Compared to many of the other motors in Ford’s work truck lineup, the 7.3L V8 stacks up fairly well. With the main engine options being the 6.2L flex fuel motor that has been found in trucks since 2010, and the PowerStroke 6.7L turbo-diesel motor found commonly in the middle-duty work trucks. Compared to both engines, the 7.3L V8 puts out more horsepower (430 hp) than the entry level 6.2L (385 hp) and only slightly less than the PowerStroke motor (450 hp). Additionally, it puts out more torque (475 lb.-ft) than the 6.2L (430 lb.-ft) but nowhere near as much as the PowerStroke (935 lb.-ft). These figures are good for a naturally aspirated V8 and the engine itself is easier to maintain than the PowerStroke engines, relegating them to lighter towing use than the diesel models but for a longer time. As a result, these engines are usable in passenger-spec F-250 and F-350 Super Duty since they work incredibly well for towing up to 19,000 lbs of personal or work-related goods or products.
Compared to outside competition, the Godzilla motor shines. With the main competition coming from the Chevrolet Silverado HD, the F-250 Super Duty with the 7.3L block makes 11lb.-ft more torque and 29 more horsepower. The 7.3L also outpaces the Ram 2500 by 20 horsepower and 26 lb.-ft of torque. As far as heavy-duty personal trucks go, the Godzilla motor has so far proven itself to be not only incredibly durable and reliable but also more powerful than any of its competition.

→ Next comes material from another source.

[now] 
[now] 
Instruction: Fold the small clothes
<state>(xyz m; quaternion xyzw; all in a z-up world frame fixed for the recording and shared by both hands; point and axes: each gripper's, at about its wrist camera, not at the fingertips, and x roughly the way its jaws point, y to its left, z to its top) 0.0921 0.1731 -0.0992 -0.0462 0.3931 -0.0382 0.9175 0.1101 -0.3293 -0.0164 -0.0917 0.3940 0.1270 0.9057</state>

What Is The Godzilla V8's Potential?
One major benefit of such an old-fashioned design is tuning ability. Many pushrod V8 motors are insanely capable of holding power from aftermarket upgrades and forced induction. With the LS serving as an example of the benefits of classic pushrod V8s, it makes sense for the Godzilla motor to take to modifications like this with ease. With an iron block as the base of the engine and a steel camshaft, the engine is solid enough to handle heavy boost.
Like many iron block engines, the Godzilla motor has been tested with aftermarket boost setups to see exactly what horsepower the engine can manage without facing any issues. With the hype that surrounded the engine just before its debut, brands like Whipple and Procharger immediately set to work on developing supercharger systems for the engine. With only a supercharger, these motors have been showing well over 1,000 horsepower with some reaching as high as 1,450 horsepower while still on the stock block and crank. The engine is showing that it is durable at massive horsepower figures and torque figures over 1,000 ft.-lbs, meaning it can very easily be turned into a monster of an engine, one worthy of the Godzilla namesake.
With the motor holding well under superchargers, rumors have even made their way out from Ford themselves about a high-output variant of this block. Ford has teased a possible twin-turbo version of this engine which would most likely be found in a high-output truck of some sort, but it could in theory be used in a performance version as opposed to a work version. With the engine being sold already as a crate option, buyers now are able to modify their engines to fit various builds too. The twin-turbo setup, although it has not been confirmed by Ford, could easily bring the engine to the high 600-low 700 horsepower before further modification. As a platform, the 7.3L V8 is a massive yet versatile one for building into a car or truck.